TASK STATEMENT:
In the entries that follow, repeat exactly the lines from the one that has "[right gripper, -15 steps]" through the one that has "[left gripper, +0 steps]", but omit pictures.
----- MATERIAL FOR THE TASK
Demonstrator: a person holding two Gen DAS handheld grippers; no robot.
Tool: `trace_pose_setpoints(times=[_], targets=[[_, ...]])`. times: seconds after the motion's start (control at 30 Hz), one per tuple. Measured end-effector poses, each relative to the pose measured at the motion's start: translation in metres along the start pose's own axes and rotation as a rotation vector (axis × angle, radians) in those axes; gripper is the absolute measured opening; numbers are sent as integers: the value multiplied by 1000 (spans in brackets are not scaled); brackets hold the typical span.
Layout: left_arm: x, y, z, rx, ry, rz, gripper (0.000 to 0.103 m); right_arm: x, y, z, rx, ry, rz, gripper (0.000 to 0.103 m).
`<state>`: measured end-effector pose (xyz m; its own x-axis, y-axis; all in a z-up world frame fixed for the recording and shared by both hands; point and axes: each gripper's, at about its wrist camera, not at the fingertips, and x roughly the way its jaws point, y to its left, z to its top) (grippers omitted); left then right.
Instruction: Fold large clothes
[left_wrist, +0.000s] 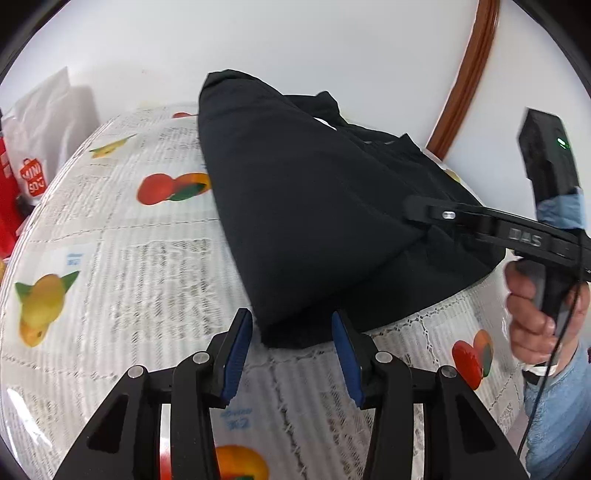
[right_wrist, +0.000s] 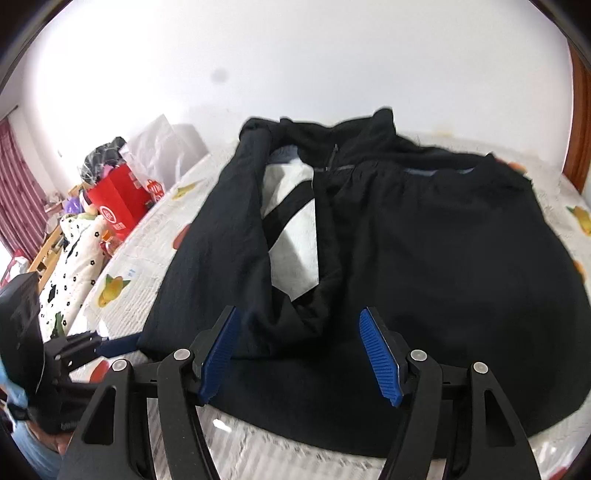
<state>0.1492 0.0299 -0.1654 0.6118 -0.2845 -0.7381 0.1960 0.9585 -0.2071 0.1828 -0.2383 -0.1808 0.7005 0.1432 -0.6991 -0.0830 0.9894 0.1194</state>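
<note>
A large black garment (left_wrist: 314, 206) lies partly folded on a table with a fruit-print lace cloth (left_wrist: 122, 236). My left gripper (left_wrist: 291, 350) is open, its blue pads either side of the garment's near corner, just short of it. My right gripper (right_wrist: 299, 354) is open and hovers over the garment (right_wrist: 424, 258), above a folded sleeve (right_wrist: 229, 236). A white lining patch (right_wrist: 291, 225) shows beside the sleeve. The right gripper also shows in the left wrist view (left_wrist: 417, 210), over the cloth's right edge. The left gripper shows at the left of the right wrist view (right_wrist: 110, 345).
A white plastic bag (left_wrist: 44, 122) and a red bag (right_wrist: 118, 206) stand at the table's far left end. A spotted white cloth (right_wrist: 74, 258) and clutter lie beyond the left edge. A white wall is behind; a wooden frame (left_wrist: 469, 74) is at right.
</note>
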Motion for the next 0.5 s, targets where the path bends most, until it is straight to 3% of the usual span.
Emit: trace_pose_setpoints(times=[0.1, 0.23, 0.4, 0.5], targets=[[7, -6, 1, 32, -14, 31, 42, 15, 0, 3, 22, 26, 18, 66], [14, -11, 3, 50, -8, 68, 42, 22, 2, 11, 39, -10, 24, 63], [20, -19, 7, 87, 3, 133, 45, 23, 25, 19, -58, -48, -17, 11], [21, -19, 8, 88, 2, 134, 45, 1, 22, 18, -60, -128, 6, 5]])
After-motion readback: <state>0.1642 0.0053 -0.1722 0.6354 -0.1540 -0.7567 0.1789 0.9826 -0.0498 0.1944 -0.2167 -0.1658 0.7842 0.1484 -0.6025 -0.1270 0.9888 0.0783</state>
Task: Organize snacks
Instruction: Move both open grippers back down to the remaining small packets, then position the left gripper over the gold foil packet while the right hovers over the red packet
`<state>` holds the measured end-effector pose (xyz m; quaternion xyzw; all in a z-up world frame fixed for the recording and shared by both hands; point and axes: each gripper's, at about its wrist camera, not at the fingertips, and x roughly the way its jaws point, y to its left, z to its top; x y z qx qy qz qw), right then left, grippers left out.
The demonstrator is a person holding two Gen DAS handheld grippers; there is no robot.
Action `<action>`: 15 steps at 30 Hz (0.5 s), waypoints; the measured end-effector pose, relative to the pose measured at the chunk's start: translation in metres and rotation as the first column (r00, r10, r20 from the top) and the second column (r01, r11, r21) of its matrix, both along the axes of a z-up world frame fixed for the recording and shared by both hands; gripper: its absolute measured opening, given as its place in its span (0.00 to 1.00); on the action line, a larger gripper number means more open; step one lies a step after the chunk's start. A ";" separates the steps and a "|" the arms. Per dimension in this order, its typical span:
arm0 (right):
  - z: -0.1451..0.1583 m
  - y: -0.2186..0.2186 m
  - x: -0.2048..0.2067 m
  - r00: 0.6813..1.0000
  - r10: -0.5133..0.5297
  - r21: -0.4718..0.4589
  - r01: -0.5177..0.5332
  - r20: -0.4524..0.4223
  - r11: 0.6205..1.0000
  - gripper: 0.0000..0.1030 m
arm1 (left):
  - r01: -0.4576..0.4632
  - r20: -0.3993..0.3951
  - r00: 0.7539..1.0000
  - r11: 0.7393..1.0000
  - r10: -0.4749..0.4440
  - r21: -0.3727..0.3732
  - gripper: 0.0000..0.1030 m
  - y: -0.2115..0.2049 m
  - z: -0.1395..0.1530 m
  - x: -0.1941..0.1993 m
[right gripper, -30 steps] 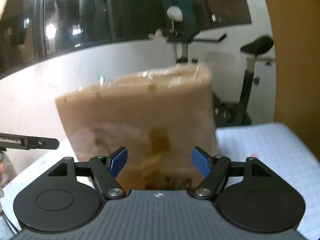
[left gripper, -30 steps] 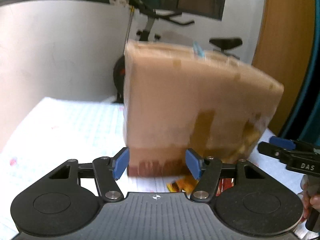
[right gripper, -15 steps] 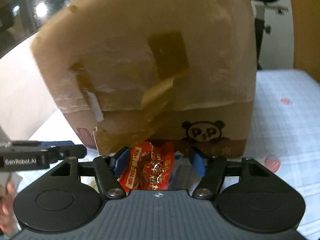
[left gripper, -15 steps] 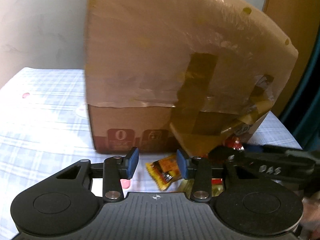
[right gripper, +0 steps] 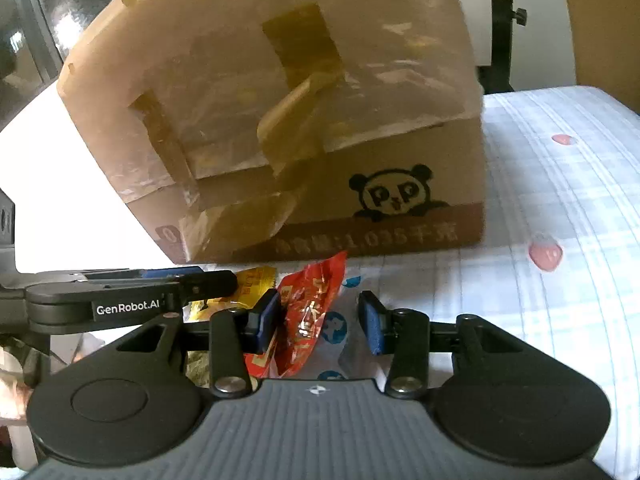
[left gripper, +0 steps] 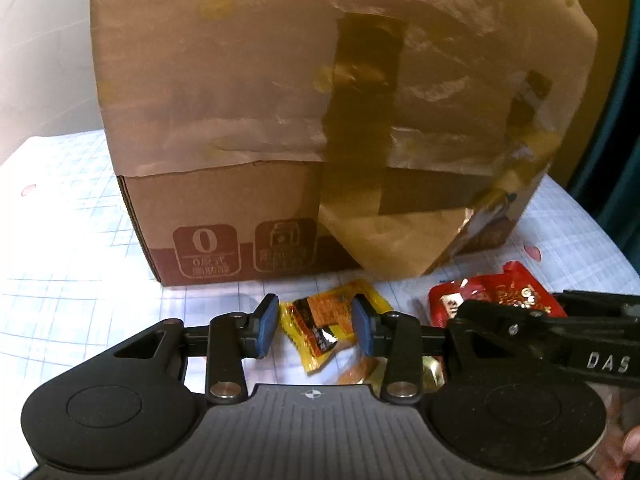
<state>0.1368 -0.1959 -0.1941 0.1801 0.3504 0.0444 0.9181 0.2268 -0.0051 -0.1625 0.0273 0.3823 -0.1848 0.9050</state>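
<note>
While the taped cardboard box (left gripper: 320, 120) fills the upper frame as the likely destination, both grippers tilt down at wrappers lying on the checked counter (left gripper: 72, 240) before it. Left gripper (left gripper: 315, 330) straddles the yellow snack packet (left gripper: 324, 328), fingers apart, not visibly pressing. Right gripper (right gripper: 321, 326) is closing around the red snack packet (right gripper: 308, 312), whose left edge meets one finger (right gripper: 266, 320); no clamp yet.

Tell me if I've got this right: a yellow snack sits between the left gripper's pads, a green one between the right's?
Not quite. The right wrist view shows a red snack between the right gripper pads, not green. The yellow snack at the left gripper is right.
</note>
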 end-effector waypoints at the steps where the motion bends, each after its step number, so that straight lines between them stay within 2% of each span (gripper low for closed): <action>1: 0.001 -0.001 -0.002 1.000 -0.004 0.006 0.004 0.000 1.000 0.45 | 0.003 0.002 1.000 1.000 -0.003 0.003 0.41 0.001 0.000 -0.002; 6: 0.001 -0.008 -0.014 1.000 -0.026 0.061 0.025 0.015 0.998 0.47 | 0.003 -0.023 1.000 1.000 -0.003 0.011 0.40 0.006 -0.007 -0.013; 9: 0.002 -0.012 -0.023 0.998 -0.053 0.064 0.052 0.026 0.997 0.49 | 0.024 0.038 0.999 0.995 -0.028 0.097 0.39 -0.001 -0.010 -0.026; 15: 0.008 -0.026 -0.036 0.993 -0.115 0.023 0.114 0.038 0.993 0.50 | -0.008 0.034 0.999 0.998 0.006 0.061 0.38 0.007 -0.013 -0.031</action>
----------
ANSWER:
[right gripper, -15 steps] 
[left gripper, -15 steps] 
[right gripper, +0 steps] 
[left gripper, +0 steps] 

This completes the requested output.